[Recorded data — start]

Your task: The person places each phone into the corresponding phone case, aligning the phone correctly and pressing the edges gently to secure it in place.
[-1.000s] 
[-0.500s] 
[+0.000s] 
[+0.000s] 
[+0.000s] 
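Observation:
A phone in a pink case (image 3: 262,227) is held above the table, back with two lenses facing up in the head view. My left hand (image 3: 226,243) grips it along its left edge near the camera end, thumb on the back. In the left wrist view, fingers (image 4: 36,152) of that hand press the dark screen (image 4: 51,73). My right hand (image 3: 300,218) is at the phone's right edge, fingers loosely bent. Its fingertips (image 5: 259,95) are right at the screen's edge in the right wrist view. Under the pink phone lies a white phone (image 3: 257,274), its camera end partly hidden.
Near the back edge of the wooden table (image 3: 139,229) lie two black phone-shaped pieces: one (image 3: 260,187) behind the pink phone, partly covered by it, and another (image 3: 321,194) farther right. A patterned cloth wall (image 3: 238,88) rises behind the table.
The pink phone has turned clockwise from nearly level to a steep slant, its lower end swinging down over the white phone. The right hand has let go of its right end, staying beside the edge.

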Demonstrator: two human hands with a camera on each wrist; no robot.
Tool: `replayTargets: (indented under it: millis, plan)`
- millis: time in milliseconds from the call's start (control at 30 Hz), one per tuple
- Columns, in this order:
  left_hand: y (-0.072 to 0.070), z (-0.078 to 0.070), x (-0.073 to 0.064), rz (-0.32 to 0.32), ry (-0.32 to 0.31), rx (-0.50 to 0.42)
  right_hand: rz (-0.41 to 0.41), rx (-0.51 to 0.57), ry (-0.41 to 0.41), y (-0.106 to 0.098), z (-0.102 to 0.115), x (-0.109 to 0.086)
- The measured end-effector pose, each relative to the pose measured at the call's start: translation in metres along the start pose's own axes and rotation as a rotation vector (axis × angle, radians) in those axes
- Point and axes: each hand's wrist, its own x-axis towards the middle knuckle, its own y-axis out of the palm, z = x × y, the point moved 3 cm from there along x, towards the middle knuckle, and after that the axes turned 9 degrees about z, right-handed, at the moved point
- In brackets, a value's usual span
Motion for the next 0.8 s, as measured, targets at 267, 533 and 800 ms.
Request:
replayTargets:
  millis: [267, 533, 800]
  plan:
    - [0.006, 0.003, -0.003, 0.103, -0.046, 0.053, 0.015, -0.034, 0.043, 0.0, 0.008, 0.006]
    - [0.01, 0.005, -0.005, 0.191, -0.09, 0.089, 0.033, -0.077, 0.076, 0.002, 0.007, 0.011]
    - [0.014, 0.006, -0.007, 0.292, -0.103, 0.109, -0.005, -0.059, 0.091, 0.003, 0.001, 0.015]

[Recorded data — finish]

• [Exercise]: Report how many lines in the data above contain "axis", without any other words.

• [Solution]: 2